Only 11 of the jurors questioned by attorneys were selected to move forward, otherwise known as being certified. The rest were dismissed for a variety of reasons.
One juror was dismissed because she looked up a news story about the case after she was already selected for jury duty. At least two other potential jurors were sent away, in part, because they indicated they didn’t want to be involved in judging someone and would prefer not to be part of the case.
“It’s like putting someone’s life in your hands,” one juror, a Black woman, said. “I don’t know if I could do that.”

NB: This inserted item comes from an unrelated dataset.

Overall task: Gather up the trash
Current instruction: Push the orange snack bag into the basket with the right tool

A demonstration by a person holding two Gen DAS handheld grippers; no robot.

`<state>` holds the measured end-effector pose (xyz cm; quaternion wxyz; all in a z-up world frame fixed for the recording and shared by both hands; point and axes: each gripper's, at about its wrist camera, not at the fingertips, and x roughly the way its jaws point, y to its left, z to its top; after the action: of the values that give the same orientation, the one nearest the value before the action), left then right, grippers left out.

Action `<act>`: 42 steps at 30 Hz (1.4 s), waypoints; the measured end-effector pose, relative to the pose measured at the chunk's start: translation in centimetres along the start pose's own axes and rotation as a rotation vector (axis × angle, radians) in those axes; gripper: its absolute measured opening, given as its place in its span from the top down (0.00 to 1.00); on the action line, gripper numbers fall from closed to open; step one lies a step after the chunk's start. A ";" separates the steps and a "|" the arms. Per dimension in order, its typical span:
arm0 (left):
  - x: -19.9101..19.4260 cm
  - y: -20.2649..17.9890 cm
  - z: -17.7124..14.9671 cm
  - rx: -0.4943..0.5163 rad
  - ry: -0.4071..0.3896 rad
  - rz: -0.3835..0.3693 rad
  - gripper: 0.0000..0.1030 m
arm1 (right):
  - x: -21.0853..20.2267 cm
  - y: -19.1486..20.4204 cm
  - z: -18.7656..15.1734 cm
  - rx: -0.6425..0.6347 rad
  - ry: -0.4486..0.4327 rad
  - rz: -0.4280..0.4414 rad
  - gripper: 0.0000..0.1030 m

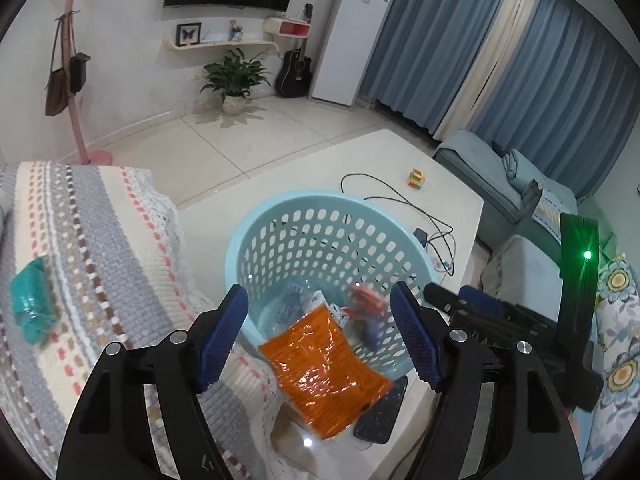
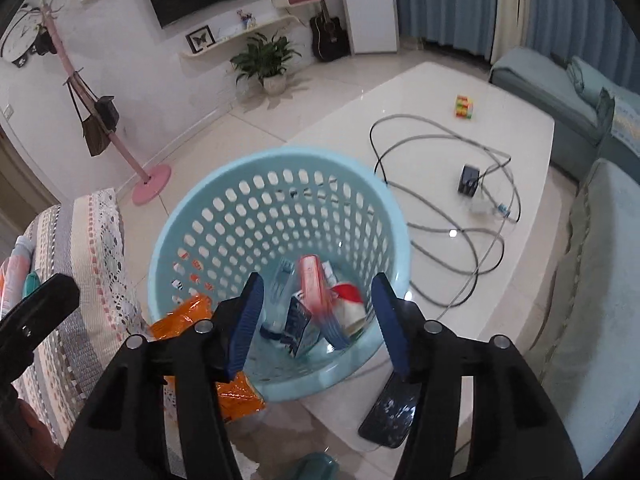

Multiple jurors indicated that they or a loved one participated in the 2020 racial justice protests held across the country. No one who admitted to demonstrating was certified.
Cameras have been barred from the courtroom during jury questioning and steps have been taken to obscure their identity from the public and the media. Jurors are identified only by numbers printed on their name tags.
The first juror to speak with lawyers was a Black woman who said she was a laboratory scientist for Norton Healthcare. She was questioned by prosecutors from the Kentucky Attorney General’s Office about whether she believed Louisville police treated everyone fairly.
“African Americans are mainly targeted for things,” she responded. “We’ll get in trouble for things more than a caucusian does or a different race does.”
While the woman said she thinks Black people are treated more harshly, she told Hankison’s attorney that she didn’t have a negative opinion of the Louisville Metro Police Department.
Prosecutors also asked the woman about her written response to the questionnaire, which indicated she thought Hankison acted in self-defense. The juror said her initial opinion was just based on what she had read.
“All I saw was what was on social media and I just assumed it was in self-defense,” the woman said. “I saw people say he was just following protocol.”
Asked if she could put what she’s read aside when deciding the case, the woman said she could. Prosecutors and Hankison’s attorney agreed to certify that juror.
An elderly white man, who entered the courtroom wearing an American flag face covering, was another one of the potential jurors selected to move forward. He said he knew roughly what the case was about — that Hankison fired bullets into an apartment near Taylor’s — but he didn’t know much else.
“I don’t know all of the facts,” the juror said. “I haven’t heard both sides of it yet.”
Hankison’s attorney liked that answer: “Perfect response.”
Asked his opinion on police reforms in Louisville that have been introduced in the aftermath of Taylor’s killing, the man said he thinks “something has to be done.”
Of the 11 jurors selected to move forward, three are women and seven are men. All but two are white.
Person-by-person questioning of jurors, known as individual voir dire, will continue for at least the next two weeks, 21 jurors each day. Lawyers are hoping to certify at least 50 jurors in total.
The trial is expected to start in earnest on Feb. 22, when attorneys will work to narrow the 50 potential jurors down to a final list of 12. They’ll then make arguments and call witnesses, including the other officers who fired their weapons during the raid on Taylor’s home.
Hankison pushes for moving the trial, again
Before any jurors even entered the courtroom Tuesday, Mathews, Hankison’s attorney, requested the trial be moved to a court outside of Jefferson County. Mathews said he was “astonished” by the number of potential jurors who showed bias in their written responses to a questionnaire last month.
“In my opinion, the bell has been rung and they can’t unform the opinions they already have of this case,” Mathews argued before Circuit Court Judge Ann Bailey Smith. “The questionnaires show we are not going to be able to find a fair, impartial and unbiased jury.”
Prosecutors with the Attorney General’s Office argued that even though “the vast majority” of potential jurors indicated they’ve heard about Taylor’s killing, many responded that their opinions of Hankison are “neutral.”
Smith denied Mathews’ request for a change of venue, but said she would consider arguments again after jury selection. Smith said she’s “still hopeful” they’ll be able to seat an impartial jury.